Investigadores de la Universidad Autónoma de Madrid y el Centro de Estudios y Experimentación de Obras Públicas han desarrollado un método para la detención y seguimiento de cianobacterias tóxicas en embalses, basado en secuenciación genética.



En determinadas circunstancias, la calidad del agua en los embalses se ve perjudicada por el crecimiento de los microorganismos que habitan en ellas, que en ocasiones prosperan de forma acelerada, cambiando el equilibrio del sistema acuático y afectando al estado de los recursos hídricos. Entre los principales agentes perturbadores del agua embalsada están las cianobacterias, que cuando crecen de forma excesiva generan un fenómeno conocido como blooms o afloramientos. Estudiar su comportamiento es un tema de investigación en auge dado su impacto negativo no solo en la biodiversidad acuática sino también en la salud humana, ya que afecta a diferentes usos del agua como baño, deportes acuáticos o riego.
Un reciente estudio de la Universidad Autónoma de Madrid y el Centro de Estudios y Experimentación de Obras Públicas (CEDEX) muestra los resultados de un nuevo método basado en la secuenciación genética masiva de la biodiversidad de las masas de agua para detectar y hacer un seguimiento de las cianobacterias tóxicas.
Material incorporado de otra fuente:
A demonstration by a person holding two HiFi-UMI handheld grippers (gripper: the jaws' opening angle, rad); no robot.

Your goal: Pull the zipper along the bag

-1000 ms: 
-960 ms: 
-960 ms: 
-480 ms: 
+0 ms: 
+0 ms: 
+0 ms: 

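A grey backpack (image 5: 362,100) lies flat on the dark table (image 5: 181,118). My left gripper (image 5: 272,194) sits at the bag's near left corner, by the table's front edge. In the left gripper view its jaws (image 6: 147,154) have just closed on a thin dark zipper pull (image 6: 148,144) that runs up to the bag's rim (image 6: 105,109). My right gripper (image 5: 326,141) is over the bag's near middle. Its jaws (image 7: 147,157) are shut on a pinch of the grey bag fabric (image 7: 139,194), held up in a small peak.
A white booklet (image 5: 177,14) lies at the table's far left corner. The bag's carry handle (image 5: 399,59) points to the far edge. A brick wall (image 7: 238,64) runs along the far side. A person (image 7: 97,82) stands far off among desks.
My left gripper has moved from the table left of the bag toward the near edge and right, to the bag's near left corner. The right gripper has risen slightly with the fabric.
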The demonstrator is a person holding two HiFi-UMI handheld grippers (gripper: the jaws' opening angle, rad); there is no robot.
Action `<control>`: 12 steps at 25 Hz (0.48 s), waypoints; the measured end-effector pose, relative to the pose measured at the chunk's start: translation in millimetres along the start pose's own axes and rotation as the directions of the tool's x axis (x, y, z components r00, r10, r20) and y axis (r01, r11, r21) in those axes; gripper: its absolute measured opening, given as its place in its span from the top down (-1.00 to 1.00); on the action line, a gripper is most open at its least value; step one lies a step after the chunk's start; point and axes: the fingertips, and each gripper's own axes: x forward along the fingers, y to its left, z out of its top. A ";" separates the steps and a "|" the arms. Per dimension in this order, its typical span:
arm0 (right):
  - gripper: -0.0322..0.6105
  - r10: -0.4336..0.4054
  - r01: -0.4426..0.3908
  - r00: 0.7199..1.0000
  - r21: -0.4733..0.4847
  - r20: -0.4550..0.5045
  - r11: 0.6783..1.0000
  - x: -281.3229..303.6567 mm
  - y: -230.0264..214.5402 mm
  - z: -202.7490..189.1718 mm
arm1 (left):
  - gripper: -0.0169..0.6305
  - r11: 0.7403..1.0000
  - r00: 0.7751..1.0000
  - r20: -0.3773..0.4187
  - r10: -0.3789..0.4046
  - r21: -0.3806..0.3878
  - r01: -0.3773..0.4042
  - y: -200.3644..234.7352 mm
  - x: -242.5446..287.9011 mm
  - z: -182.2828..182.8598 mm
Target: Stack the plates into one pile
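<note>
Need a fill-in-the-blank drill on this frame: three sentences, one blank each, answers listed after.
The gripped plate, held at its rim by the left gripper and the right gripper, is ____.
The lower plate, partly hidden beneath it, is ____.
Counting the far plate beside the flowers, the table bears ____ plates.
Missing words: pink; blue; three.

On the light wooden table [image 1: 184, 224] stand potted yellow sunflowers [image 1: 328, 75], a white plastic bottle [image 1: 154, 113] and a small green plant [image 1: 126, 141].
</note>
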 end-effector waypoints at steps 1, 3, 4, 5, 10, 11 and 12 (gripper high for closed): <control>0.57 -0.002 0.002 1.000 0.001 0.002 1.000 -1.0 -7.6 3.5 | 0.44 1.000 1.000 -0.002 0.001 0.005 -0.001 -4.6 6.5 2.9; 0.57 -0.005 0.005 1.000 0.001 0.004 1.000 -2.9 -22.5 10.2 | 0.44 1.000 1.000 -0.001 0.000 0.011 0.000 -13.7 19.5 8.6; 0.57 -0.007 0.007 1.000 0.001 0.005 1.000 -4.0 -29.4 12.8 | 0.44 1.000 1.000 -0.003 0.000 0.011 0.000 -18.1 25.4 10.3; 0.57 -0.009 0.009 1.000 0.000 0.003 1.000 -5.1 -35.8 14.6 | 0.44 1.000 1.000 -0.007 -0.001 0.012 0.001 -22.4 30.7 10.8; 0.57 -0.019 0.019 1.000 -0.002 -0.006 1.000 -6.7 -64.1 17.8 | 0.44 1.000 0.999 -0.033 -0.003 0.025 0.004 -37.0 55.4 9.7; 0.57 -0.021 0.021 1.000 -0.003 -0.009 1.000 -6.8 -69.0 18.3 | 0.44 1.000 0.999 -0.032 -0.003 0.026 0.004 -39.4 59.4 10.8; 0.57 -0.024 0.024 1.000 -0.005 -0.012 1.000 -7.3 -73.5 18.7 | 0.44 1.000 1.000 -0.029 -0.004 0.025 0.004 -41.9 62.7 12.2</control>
Los resultados, publicados en la revista Science of The Total Environment, son importantes dado que los afloramientos de cianobacterias tóxicas son un problema extendido en embalses de todo el mundo.
El desarrollo de esta nueva aproximación se probó con éxito en el embalse de Rosarito (Toledo) durante un bloom de cianobacterias en el verano del 2013. Previamente, en este embalse ya se habían detectado tres de las cuatro cianotoxinas más extendidas en Europa: dos neurotoxinas (anatoxina y saxitoxina) y una hepatotoxina (microcistina).
Anteriormente, los estudios sobre cianobacterias en embalses se habían abordado mediante los cultivos de laboratorio y la observación al microscopio de muestras de agua. Estas metodologías, aunque son eficaces, tienen múltiples limitaciones ya que el aislamiento de cultivos de cianobacterias es una tarea complicada que no refleja del todo la biodiversidad de bacterias que completan el medio natural.
Los investigadores buscaban una alternativa más rápida y resolutiva y decidieron utilizar una de las denominadas técnicas de secuenciación masiva. Para ello realizaron un análisis en el que combinaron secuencias del gen ARN ribosómico 16s (un marcador universal de bacterias que permite identificar con mucha precisión incluso aquellas especies en muy baja proporción) con secuencias de cuatro genes involucrados en la producción de los tipos de cianotoxinas más extendidas en Europa para discriminar las cepas tóxicas de las que no lo son.
Gracias a este nuevo método, el equipo encontró una diversidad de bacterias hasta cuatro veces mayor que la detectada con métodos tradicionales y seis especies de cianobacterias distintas capaces de producir cianotoxinas.
“Este tipo de metodologías facilitaría la prevención y gestión de estos blooms tóxicos mediante la elaboración de bases de datos genéticos de especies tóxicas en cada embalse, para de este modo establecer prioridades a nivel de intervención y métodos de seguimiento selectivo de las poblaciones de cianobacterias”, aseguran los autores.
“En definitiva, se trataría de poner al servicio de la sociedad en la gestión de aguas una tecnología – la secuenciación masiva- que ya se utiliza en otros ámbitos de interés social como es la biomedicina”, concluyen.